### About this task
Each line of the records below that holds "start" should be returned.

*** Block opens ***

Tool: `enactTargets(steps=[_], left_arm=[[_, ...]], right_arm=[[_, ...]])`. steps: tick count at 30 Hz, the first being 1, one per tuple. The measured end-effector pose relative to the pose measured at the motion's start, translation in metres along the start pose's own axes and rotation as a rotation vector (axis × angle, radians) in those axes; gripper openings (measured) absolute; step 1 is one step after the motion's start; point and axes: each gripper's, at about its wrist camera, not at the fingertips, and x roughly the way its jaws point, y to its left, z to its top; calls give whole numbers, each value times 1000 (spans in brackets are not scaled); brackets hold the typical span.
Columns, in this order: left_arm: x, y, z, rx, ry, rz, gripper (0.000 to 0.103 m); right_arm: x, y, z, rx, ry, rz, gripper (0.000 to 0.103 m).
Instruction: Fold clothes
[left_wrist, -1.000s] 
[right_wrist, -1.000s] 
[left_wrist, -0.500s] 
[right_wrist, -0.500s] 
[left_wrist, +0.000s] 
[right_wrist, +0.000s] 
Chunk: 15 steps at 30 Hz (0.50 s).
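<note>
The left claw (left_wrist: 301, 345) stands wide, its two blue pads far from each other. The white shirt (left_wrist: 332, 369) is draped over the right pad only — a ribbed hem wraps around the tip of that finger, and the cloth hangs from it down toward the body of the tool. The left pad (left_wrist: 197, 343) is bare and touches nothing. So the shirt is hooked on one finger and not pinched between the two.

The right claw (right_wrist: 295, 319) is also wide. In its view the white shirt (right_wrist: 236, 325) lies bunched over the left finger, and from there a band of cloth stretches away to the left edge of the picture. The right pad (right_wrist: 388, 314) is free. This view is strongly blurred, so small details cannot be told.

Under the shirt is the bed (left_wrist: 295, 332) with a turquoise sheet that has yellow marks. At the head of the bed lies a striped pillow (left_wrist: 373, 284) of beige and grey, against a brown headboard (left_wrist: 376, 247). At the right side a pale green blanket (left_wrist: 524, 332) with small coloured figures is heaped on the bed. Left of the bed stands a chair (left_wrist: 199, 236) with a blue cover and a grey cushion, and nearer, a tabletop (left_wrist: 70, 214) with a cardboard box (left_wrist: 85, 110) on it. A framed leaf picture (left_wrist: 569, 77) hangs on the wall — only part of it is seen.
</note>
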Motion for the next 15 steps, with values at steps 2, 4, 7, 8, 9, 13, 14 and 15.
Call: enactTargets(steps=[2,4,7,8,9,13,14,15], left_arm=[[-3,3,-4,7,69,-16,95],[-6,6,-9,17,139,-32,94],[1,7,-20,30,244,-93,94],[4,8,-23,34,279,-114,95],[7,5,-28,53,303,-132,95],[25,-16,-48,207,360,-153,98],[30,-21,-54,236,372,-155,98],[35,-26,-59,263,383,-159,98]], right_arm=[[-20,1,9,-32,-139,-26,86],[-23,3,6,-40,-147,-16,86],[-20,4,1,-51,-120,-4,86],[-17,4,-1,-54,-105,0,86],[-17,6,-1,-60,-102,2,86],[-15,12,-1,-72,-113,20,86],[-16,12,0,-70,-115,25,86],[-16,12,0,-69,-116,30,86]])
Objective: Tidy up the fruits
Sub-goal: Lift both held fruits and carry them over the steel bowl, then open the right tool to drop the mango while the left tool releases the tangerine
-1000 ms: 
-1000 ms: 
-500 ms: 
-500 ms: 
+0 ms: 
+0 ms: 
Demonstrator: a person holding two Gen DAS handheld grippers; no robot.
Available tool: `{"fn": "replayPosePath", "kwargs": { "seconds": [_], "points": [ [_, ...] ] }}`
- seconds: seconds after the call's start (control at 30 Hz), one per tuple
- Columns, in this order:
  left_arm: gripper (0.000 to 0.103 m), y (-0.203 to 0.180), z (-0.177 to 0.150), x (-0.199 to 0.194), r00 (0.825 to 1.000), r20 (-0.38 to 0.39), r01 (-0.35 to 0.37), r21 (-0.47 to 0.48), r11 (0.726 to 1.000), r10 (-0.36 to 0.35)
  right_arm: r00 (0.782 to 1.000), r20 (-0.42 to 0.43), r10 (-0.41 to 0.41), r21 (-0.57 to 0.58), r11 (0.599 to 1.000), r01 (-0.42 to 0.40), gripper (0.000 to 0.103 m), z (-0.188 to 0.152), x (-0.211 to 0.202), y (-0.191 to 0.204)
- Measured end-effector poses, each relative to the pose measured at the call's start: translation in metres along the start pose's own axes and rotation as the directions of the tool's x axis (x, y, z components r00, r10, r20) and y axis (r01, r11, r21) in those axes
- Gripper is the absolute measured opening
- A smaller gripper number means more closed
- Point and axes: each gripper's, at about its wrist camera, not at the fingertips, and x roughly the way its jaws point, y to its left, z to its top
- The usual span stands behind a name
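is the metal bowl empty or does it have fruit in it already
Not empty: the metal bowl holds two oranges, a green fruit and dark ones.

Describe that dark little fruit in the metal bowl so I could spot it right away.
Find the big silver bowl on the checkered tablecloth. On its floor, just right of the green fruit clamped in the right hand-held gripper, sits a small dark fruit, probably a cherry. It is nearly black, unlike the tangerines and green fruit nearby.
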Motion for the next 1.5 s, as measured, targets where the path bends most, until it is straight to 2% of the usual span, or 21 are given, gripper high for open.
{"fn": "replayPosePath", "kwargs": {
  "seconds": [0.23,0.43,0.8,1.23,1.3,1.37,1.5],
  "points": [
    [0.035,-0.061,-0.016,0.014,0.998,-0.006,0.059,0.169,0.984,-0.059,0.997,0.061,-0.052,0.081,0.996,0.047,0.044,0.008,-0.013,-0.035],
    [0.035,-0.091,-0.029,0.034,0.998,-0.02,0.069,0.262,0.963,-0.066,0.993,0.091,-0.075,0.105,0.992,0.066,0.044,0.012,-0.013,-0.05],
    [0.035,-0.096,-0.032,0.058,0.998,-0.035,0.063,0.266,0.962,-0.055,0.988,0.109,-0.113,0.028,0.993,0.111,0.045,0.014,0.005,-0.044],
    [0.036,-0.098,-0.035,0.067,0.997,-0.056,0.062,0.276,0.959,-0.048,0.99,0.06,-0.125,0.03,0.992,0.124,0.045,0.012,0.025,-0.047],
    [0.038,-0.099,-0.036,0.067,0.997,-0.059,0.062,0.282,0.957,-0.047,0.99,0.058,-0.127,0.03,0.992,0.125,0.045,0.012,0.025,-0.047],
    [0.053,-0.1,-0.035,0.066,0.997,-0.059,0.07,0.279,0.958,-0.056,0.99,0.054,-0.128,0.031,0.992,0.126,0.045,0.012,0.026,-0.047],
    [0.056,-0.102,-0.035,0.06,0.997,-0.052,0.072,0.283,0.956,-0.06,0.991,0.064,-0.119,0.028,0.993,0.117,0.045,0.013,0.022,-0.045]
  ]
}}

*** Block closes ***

### The completed task
Tool: `enactTargets(steps=[_], left_arm=[[_, ...]], right_arm=[[_, ...]])`. steps: tick count at 30 Hz, the first being 1, one per tuple. The measured end-effector pose relative to the pose measured at the motion's start, translation in metres along the start pose's own axes and rotation as a rotation vector (axis × angle, radians) in those axes; gripper openings (measured) absolute; step 1 is one step after the motion's start; point and axes: each gripper's, at about its wrist camera, not at the fingertips, and x roughly the way its jaws point, y to its left, z to its top; calls give whole numbers, each value times 1000 (spans in brackets are not scaled); brackets hold the typical span.
- seconds: seconds after the call's start (control at 30 Hz), one per tuple
- Measured end-effector poses, each relative to the pose measured at the call's start: translation in metres along the start pose's own axes and rotation as the directions of the tool's x axis (x, y, z components r00, r10, r20) and y axis (r01, r11, r21) in those axes

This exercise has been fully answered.